Give the data again exactly as written, skipping any pictures.
+ + + + + + +
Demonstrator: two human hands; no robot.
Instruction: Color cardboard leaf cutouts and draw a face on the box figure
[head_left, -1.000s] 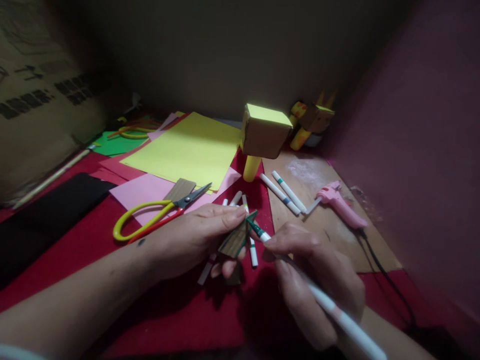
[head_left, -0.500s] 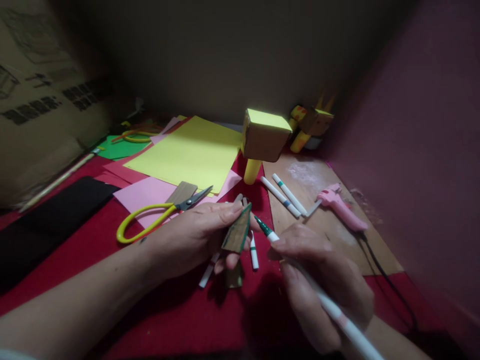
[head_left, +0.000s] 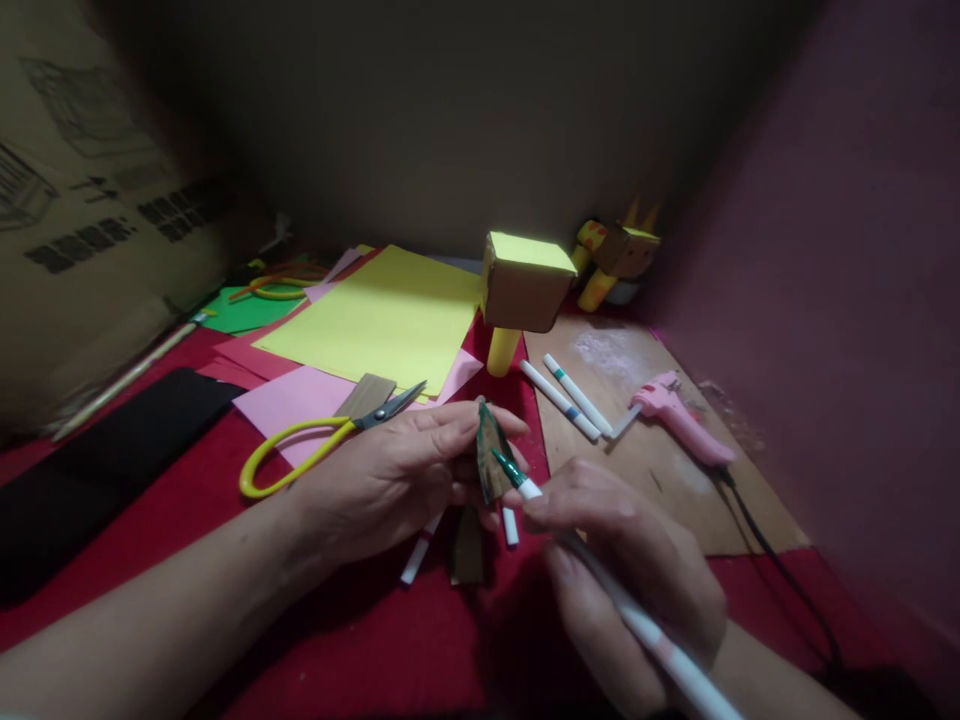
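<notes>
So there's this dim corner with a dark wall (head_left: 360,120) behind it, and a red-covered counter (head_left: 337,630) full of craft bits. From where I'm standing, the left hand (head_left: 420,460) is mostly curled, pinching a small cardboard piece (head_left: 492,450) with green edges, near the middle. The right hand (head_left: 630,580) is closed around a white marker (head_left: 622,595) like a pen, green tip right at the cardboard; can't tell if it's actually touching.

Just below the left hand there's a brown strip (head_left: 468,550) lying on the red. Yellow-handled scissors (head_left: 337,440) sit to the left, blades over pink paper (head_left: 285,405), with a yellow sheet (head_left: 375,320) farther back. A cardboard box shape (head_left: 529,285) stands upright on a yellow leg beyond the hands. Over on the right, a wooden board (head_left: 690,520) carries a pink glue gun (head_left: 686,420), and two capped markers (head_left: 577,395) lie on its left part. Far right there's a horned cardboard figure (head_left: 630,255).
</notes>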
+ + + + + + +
ANSWER FOR THE TASK:
Demonstrator: two human hands; no robot.
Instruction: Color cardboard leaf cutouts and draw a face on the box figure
[head_left, -1.000s] 
[head_left, -0.500s] 
[head_left, +0.000s] 
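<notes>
So there's this dim corner with a dark wall (head_left: 360,120) behind it, and a red-covered counter (head_left: 337,630) full of craft bits. From where I'm standing, the left hand (head_left: 420,460) is mostly curled, pinching a small cardboard piece (head_left: 492,450) with green edges, near the middle. The right hand (head_left: 630,580) is closed around a white marker (head_left: 622,595) like a pen, green tip right at the cardboard; can't tell if it's actually touching.

Just below the left hand there's a brown strip (head_left: 468,550) lying on the red. Yellow-handled scissors (head_left: 337,440) sit to the left, blades over pink paper (head_left: 285,405), with a yellow sheet (head_left: 375,320) farther back. A cardboard box shape (head_left: 529,285) stands upright on a yellow leg beyond the hands. Over on the right, a wooden board (head_left: 690,520) carries a pink glue gun (head_left: 686,420), and two capped markers (head_left: 577,395) lie on its left part. Far right there's a horned cardboard figure (head_left: 630,255).
</notes>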

Above is the complete output.